● **Aim of the exercise**
Please reproduce the data in full, exactly as it stands.
== Given data
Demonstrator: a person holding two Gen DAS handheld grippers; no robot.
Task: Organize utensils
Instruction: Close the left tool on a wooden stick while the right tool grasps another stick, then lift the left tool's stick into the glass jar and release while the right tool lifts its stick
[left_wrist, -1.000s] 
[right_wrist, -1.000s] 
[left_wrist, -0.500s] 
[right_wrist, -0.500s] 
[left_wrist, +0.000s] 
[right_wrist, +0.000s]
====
● **Reply to the exercise**
Demonstrator: a person holding two Gen DAS handheld grippers; no robot.
Task: Organize utensils
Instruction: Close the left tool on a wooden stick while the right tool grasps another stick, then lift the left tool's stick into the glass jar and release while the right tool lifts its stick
[left_wrist, -1.000s] 
[right_wrist, -1.000s] 
[left_wrist, -0.500s] 
[right_wrist, -0.500s] 
[left_wrist, +0.000s] 
[right_wrist, +0.000s]

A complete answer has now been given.